__What to produce__
Print the records below exactly, leaving out nothing.

Dataset items
^^^^^^^^^^^^^^^^

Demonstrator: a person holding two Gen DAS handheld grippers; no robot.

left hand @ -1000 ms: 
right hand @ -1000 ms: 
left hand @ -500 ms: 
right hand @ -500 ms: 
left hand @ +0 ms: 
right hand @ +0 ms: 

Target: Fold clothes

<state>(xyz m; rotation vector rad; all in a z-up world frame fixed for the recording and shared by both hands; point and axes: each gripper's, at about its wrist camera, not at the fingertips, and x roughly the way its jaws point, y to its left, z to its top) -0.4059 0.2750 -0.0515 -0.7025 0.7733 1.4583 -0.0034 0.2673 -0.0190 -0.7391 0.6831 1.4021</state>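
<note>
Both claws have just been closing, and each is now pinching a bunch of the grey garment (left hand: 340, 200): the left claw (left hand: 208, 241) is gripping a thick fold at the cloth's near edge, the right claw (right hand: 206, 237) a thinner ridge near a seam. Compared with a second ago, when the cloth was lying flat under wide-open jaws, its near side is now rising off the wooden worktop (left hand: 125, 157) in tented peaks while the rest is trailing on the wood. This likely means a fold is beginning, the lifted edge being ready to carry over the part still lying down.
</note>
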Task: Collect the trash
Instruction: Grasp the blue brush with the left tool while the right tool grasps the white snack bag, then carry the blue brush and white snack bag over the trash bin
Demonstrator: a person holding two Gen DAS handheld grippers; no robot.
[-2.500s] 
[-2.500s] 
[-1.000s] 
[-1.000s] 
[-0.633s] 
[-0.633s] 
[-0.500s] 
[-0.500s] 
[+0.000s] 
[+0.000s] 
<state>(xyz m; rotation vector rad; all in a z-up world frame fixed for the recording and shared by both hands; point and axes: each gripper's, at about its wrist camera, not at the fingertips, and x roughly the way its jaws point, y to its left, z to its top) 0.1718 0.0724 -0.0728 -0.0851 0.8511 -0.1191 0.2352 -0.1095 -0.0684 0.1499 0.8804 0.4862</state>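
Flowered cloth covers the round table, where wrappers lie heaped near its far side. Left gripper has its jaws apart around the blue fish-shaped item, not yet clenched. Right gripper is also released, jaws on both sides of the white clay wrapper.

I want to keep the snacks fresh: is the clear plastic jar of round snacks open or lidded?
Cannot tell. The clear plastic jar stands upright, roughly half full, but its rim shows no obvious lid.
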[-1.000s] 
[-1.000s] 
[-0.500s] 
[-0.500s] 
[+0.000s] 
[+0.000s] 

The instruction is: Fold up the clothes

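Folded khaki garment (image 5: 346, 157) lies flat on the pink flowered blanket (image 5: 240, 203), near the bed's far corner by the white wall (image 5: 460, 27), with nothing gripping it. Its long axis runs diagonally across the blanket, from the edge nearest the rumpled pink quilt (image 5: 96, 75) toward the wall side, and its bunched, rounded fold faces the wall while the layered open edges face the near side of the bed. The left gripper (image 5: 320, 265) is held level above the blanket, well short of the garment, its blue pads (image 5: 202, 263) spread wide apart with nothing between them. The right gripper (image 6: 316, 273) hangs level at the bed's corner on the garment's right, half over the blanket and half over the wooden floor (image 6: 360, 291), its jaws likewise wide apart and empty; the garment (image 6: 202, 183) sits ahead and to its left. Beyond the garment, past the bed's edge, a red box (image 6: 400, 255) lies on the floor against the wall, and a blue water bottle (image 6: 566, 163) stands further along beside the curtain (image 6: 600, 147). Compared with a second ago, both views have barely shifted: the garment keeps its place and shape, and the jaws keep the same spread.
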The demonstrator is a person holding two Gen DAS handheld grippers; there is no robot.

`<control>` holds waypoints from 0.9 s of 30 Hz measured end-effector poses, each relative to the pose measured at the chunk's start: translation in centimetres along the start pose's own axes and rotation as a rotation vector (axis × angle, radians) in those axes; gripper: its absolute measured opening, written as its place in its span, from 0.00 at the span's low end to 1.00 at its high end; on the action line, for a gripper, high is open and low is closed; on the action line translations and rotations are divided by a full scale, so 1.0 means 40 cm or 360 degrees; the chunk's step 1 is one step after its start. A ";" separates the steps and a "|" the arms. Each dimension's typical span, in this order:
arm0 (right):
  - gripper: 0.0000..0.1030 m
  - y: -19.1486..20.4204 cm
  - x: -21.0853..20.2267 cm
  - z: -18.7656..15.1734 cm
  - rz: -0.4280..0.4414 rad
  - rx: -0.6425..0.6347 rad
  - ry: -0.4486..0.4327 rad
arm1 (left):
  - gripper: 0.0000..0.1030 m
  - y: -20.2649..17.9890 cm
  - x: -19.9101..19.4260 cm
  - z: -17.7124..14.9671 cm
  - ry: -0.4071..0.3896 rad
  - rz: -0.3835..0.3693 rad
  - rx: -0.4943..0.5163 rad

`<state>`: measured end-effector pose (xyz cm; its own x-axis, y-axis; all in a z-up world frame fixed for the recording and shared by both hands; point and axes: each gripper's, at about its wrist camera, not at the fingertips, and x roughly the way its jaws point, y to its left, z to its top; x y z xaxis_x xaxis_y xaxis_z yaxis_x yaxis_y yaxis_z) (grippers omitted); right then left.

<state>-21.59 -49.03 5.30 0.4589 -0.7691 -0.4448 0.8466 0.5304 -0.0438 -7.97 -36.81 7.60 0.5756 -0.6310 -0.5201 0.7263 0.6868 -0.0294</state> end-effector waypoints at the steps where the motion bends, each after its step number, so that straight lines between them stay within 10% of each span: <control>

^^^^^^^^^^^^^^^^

__Output for this exercise__
Demonstrator: a person holding two Gen DAS handheld grippers; no robot.

left hand @ -1000 ms: 
right hand @ -1000 ms: 
left hand @ -500 ms: 
right hand @ -500 ms: 
left hand @ +0 ms: 
right hand @ +0 ms: 

Target: Fold clothes

<state>(xyz m; rotation vector rad; all in a z-up world frame fixed for the recording and shared by both hands; point and axes: each gripper's, at about its wrist camera, not at the fingertips, and x roughly the way its jaws point, y to its left, z to its top) -0.4059 0.2750 -0.0515 -0.7025 0.7733 1.4583 -0.0034 0.2673 -0.0190 -0.7391 0.6831 1.4021</state>
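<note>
Both claws have just been closing, and each is now pinching a bunch of the grey garment (left hand: 340, 200): the left claw (left hand: 208, 241) is gripping a thick fold at the cloth's near edge, the right claw (right hand: 206, 237) a thinner ridge near a seam. Compared with a second ago, when the cloth was lying flat under wide-open jaws, its near side is now rising off the wooden worktop (left hand: 125, 157) in tented peaks while the rest is trailing on the wood. This likely means a fold is beginning, the lifted edge being ready to carry over the part still lying down.
</note>
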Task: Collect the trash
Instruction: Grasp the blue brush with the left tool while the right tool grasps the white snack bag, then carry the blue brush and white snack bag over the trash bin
Demonstrator: a person holding two Gen DAS handheld grippers; no robot.
[-2.500s] 
[-2.500s] 
[-1.000s] 
[-1.000s] 
[-0.633s] 
[-0.633s] 
[-0.500s] 
[-0.500s] 
[+0.000s] 
[+0.000s] 
<state>(xyz m; rotation vector rad; all in a z-up world frame fixed for the recording and shared by both hands; point and axes: each gripper's, at about its wrist camera, not at the fingertips, and x roughly the way its jaws point, y to its left, z to its top) 0.1718 0.0724 -0.0728 -0.0851 0.8511 -0.1191 0.2352 -0.1095 -0.0684 0.1499 0.8804 0.4862</state>
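Flowered cloth covers the round table, where wrappers lie heaped near its far side. Left gripper has its jaws apart around the blue fish-shaped item, not yet clenched. Right gripper is also released, jaws on both sides of the white clay wrapper.

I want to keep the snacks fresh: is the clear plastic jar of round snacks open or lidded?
Cannot tell. The clear plastic jar stands upright, roughly half full, but its rim shows no obvious lid.
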[-1.000s] 
[-1.000s] 
[-0.500s] 
[-0.500s] 
[+0.000s] 
[+0.000s] 

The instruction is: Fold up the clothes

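Folded khaki garment (image 5: 346, 157) lies flat on the pink flowered blanket (image 5: 240, 203), near the bed's far corner by the white wall (image 5: 460, 27), with nothing gripping it. Its long axis runs diagonally across the blanket, from the edge nearest the rumpled pink quilt (image 5: 96, 75) toward the wall side, and its bunched, rounded fold faces the wall while the layered open edges face the near side of the bed. The left gripper (image 5: 320, 265) is held level above the blanket, well short of the garment, its blue pads (image 5: 202, 263) spread wide apart with nothing between them. The right gripper (image 6: 316, 273) hangs level at the bed's corner on the garment's right, half over the blanket and half over the wooden floor (image 6: 360, 291), its jaws likewise wide apart and empty; the garment (image 6: 202, 183) sits ahead and to its left. Beyond the garment, past the bed's edge, a red box (image 6: 400, 255) lies on the floor against the wall, and a blue water bottle (image 6: 566, 163) stands further along beside the curtain (image 6: 600, 147). Compared with a second ago, both views have barely shifted: the garment keeps its place and shape, and the jaws keep the same spread.
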The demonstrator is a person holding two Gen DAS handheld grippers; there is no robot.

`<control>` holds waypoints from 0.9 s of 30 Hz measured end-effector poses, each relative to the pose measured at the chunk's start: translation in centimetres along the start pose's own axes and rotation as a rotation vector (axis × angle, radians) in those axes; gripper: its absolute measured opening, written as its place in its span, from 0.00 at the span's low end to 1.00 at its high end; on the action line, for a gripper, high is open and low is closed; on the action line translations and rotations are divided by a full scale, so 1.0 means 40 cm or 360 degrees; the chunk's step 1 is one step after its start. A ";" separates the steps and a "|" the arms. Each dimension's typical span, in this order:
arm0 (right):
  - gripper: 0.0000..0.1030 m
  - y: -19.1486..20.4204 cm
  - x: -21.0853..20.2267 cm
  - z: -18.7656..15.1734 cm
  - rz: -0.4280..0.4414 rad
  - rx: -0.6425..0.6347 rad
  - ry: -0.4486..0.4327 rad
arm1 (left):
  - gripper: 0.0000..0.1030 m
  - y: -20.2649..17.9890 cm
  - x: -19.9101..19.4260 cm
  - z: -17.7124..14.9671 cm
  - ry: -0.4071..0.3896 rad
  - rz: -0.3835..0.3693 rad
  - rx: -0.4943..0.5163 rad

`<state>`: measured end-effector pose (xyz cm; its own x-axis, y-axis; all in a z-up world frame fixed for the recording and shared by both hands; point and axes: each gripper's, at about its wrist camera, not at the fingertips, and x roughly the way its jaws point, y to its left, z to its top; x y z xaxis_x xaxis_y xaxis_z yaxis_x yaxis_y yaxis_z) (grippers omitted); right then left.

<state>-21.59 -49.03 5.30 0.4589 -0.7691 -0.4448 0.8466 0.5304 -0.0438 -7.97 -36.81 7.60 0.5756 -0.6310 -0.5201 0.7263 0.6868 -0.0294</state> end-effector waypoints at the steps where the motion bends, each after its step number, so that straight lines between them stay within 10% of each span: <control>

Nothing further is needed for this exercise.